Pull every line from the records that has the word "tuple" in it.

** Opening PROVIDED RECORDS block **

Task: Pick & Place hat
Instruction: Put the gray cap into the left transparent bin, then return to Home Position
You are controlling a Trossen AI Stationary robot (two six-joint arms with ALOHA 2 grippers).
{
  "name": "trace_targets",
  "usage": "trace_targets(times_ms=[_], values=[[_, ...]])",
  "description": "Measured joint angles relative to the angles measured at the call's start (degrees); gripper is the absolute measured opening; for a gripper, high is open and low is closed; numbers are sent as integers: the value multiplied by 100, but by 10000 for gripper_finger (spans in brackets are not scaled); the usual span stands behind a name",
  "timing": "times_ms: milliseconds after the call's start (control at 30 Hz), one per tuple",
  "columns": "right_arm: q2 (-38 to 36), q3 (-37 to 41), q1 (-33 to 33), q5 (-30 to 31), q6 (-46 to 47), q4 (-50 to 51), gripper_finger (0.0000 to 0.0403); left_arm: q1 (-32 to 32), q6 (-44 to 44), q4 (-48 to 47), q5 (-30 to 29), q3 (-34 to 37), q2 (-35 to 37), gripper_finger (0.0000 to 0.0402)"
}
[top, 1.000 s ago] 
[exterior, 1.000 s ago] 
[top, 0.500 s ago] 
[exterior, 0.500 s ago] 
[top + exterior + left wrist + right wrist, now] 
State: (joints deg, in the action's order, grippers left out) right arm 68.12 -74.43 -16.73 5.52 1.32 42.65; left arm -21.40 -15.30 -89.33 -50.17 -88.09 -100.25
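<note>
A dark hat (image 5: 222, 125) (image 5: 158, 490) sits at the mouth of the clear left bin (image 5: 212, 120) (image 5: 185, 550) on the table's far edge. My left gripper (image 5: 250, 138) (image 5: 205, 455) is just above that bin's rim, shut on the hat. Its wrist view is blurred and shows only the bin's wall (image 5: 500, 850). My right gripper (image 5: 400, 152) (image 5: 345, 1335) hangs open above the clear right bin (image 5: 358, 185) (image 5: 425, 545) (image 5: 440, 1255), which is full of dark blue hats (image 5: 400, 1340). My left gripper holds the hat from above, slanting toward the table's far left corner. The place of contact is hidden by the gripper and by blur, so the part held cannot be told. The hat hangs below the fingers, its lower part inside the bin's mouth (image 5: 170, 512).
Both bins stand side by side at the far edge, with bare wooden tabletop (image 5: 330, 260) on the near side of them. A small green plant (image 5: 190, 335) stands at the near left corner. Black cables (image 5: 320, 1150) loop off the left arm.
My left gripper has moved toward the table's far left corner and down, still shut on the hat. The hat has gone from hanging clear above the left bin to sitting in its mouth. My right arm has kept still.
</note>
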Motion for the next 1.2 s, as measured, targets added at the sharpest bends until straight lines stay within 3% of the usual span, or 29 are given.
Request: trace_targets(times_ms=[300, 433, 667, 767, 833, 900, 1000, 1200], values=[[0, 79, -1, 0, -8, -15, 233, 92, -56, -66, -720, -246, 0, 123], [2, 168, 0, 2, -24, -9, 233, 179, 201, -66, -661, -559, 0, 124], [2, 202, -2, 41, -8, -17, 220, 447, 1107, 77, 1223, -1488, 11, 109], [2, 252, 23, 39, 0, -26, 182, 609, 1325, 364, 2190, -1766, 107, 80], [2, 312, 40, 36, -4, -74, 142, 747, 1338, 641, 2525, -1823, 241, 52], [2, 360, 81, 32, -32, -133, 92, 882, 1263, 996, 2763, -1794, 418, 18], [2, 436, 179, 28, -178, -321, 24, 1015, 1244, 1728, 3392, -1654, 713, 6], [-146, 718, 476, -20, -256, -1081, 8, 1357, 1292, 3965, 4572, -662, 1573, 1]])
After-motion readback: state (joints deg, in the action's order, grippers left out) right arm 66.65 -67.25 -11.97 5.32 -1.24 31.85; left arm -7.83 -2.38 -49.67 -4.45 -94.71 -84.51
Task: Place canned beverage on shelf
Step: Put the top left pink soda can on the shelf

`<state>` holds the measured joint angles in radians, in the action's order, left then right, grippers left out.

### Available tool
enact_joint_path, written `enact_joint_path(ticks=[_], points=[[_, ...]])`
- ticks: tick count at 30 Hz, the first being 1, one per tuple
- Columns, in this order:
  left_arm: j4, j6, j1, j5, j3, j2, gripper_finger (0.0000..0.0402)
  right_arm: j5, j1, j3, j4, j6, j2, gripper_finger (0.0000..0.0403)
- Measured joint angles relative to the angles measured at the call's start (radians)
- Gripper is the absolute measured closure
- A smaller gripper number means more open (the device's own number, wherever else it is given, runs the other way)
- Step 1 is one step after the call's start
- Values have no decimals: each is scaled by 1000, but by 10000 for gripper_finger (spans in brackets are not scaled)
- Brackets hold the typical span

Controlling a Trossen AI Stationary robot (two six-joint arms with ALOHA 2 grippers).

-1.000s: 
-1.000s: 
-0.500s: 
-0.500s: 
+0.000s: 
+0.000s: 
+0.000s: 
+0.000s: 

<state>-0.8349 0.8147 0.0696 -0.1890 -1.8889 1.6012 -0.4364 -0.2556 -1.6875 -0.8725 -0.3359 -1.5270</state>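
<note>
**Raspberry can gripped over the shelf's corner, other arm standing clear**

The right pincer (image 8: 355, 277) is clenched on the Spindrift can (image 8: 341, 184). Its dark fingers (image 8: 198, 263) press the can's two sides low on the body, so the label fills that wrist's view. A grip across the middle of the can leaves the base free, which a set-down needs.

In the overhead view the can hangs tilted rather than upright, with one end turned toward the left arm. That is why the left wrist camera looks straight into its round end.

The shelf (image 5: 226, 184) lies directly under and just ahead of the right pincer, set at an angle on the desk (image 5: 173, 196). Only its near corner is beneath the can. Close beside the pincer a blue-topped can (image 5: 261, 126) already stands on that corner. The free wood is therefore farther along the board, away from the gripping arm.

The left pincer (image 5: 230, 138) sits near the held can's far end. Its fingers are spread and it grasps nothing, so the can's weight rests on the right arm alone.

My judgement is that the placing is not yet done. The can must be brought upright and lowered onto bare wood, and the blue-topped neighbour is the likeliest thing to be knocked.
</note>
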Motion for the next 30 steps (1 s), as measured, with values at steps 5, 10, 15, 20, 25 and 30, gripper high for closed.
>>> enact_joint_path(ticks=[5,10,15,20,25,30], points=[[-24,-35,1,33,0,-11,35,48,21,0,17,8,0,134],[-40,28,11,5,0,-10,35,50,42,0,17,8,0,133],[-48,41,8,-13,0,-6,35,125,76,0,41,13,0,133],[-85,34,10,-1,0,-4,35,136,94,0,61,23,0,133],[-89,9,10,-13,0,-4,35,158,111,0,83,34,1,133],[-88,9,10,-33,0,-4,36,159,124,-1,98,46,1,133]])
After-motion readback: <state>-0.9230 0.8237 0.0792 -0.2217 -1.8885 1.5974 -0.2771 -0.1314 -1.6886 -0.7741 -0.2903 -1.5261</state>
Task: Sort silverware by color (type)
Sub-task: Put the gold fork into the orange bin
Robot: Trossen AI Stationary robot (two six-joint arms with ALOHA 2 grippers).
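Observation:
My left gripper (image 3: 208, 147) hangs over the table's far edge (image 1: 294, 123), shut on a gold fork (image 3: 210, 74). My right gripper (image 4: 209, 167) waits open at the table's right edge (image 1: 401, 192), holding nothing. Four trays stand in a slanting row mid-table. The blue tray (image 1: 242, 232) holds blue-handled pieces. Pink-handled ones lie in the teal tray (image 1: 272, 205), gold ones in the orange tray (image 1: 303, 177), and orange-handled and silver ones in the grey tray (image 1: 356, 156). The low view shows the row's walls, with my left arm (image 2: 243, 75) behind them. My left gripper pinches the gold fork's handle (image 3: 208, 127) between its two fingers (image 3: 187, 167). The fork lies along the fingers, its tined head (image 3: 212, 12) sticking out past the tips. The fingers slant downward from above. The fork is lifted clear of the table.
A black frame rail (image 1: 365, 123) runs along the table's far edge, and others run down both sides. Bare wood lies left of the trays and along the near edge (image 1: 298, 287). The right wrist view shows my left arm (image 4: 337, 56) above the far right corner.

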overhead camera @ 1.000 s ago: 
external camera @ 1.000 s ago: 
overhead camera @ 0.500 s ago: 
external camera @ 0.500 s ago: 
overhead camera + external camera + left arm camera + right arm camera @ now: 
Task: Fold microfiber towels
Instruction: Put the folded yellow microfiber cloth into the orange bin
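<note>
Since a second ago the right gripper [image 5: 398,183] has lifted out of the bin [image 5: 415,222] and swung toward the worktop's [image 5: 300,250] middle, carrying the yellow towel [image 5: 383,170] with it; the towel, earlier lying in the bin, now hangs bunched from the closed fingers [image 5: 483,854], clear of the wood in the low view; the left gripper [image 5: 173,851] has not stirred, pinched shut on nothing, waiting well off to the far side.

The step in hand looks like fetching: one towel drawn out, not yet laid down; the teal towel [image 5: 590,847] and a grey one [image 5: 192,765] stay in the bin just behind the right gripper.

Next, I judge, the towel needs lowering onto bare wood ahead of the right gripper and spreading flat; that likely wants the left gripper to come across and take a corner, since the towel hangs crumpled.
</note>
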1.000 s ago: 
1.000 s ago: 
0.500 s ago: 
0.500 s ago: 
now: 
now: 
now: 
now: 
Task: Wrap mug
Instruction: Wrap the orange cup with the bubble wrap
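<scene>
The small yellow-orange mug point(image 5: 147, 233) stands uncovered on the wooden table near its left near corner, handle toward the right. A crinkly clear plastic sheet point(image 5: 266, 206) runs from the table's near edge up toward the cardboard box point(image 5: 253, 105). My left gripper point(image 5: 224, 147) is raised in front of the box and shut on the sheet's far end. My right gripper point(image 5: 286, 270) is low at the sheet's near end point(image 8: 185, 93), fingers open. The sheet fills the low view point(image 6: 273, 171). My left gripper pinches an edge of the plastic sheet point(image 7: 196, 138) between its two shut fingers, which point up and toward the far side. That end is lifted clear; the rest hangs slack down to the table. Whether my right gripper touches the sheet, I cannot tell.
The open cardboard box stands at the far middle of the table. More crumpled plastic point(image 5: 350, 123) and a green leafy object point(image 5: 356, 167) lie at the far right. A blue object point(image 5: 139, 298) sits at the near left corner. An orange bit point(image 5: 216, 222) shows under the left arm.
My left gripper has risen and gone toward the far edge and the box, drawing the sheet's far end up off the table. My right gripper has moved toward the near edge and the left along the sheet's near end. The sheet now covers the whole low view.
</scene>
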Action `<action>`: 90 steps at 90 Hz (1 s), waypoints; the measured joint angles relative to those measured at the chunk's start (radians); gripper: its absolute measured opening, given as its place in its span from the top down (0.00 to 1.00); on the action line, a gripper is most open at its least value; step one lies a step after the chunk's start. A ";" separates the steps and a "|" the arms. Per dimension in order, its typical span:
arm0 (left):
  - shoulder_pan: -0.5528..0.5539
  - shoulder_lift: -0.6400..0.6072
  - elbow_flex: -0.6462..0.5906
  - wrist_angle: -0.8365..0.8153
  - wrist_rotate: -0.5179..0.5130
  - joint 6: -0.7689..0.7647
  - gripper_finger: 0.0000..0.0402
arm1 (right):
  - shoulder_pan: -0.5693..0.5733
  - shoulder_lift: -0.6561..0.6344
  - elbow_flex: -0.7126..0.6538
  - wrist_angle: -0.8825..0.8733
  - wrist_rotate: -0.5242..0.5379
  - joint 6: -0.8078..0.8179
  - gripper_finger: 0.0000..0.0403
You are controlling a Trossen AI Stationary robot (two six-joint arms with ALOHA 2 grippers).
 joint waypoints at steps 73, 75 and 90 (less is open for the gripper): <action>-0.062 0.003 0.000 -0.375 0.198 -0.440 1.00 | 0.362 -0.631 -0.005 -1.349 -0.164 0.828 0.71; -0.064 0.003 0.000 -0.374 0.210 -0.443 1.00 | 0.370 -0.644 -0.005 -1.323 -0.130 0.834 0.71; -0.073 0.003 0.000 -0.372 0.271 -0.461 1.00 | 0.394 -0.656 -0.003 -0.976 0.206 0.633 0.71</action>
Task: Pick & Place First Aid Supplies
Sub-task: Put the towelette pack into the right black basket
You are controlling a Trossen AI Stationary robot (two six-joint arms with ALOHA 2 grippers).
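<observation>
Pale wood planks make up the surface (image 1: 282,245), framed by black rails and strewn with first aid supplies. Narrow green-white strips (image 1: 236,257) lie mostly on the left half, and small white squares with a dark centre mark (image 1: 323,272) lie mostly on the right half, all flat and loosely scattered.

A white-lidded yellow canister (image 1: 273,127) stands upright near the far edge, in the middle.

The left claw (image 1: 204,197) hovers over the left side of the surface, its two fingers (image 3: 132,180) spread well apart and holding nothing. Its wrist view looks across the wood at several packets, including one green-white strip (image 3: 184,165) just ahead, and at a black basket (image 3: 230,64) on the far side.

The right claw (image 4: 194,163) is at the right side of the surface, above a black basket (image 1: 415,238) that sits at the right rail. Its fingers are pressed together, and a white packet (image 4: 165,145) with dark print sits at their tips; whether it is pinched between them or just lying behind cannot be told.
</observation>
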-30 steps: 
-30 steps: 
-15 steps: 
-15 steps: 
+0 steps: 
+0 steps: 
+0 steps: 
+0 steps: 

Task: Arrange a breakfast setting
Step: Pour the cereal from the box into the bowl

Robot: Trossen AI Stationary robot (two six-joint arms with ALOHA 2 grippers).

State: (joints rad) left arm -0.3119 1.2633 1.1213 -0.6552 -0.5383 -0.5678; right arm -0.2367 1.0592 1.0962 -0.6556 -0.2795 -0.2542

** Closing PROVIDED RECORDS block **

EXPECTED ANSWER:
  "timing": "times_ms: milliseconds after the call's start (control at 30 Hz), one per tuple",
- ticks: tick count at 30 Hz, the first being 1, one per tuple

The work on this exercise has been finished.